* [WHAT YOU SHOULD DO]
Beneath this instruction is a listing. Transcribe from it only the stretch from the line with "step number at" through the line with "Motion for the", both end lines included, exactly as written.
[[ DATA EXTRACT open ]]
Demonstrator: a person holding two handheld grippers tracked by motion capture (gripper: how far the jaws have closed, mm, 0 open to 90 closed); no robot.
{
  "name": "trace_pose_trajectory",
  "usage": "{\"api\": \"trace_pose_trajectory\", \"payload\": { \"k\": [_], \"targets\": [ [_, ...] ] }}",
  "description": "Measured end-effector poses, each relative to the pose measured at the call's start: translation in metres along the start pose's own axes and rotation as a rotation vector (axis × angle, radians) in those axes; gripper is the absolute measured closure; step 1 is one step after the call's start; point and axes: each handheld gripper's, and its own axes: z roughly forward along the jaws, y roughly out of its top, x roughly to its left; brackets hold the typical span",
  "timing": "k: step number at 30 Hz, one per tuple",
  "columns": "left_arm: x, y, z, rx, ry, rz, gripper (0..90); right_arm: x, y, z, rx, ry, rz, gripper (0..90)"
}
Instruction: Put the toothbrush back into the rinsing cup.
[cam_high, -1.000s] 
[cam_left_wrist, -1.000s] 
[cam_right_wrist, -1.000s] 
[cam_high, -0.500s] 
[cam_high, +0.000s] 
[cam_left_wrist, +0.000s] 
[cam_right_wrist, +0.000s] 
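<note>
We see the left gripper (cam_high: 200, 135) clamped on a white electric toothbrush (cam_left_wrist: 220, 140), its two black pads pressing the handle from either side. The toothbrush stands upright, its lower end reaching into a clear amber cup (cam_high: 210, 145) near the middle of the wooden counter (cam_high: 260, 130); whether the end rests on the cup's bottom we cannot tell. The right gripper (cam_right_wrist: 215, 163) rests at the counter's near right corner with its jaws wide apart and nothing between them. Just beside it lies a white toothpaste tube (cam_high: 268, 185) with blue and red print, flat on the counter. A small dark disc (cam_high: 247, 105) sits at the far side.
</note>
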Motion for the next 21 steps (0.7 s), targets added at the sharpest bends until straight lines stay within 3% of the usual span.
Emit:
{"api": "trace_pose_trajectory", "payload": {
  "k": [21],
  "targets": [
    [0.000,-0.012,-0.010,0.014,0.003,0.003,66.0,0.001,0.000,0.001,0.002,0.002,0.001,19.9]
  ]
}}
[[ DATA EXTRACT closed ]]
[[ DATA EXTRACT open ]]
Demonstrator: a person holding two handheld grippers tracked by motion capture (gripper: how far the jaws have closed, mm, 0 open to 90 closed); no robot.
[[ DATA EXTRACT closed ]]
* [THE ANSWER]
  "timing": "k: step number at 30 Hz, one per tuple",
  "columns": "left_arm: x, y, z, rx, ry, rz, gripper (0..90); right_arm: x, y, z, rx, ry, rz, gripper (0..90)"
}
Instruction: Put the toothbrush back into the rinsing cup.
[cam_high, -1.000s] 
[cam_left_wrist, -1.000s] 
[cam_right_wrist, -1.000s] 
[cam_high, -0.500s] 
[cam_high, +0.000s] 
[cam_left_wrist, +0.000s] 
[cam_right_wrist, +0.000s] 
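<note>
We see the left gripper (cam_high: 200, 135) clamped on a white electric toothbrush (cam_left_wrist: 220, 140), its two black pads pressing the handle from either side. The toothbrush stands upright, its lower end reaching into a clear amber cup (cam_high: 210, 145) near the middle of the wooden counter (cam_high: 260, 130); whether the end rests on the cup's bottom we cannot tell. The right gripper (cam_right_wrist: 215, 163) rests at the counter's near right corner with its jaws wide apart and nothing between them. Just beside it lies a white toothpaste tube (cam_high: 268, 185) with blue and red print, flat on the counter. A small dark disc (cam_high: 247, 105) sits at the far side.
</note>
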Motion for the next 21 steps (0.7 s), targets added at the sharpest bends until straight lines stay within 3% of the usual span.

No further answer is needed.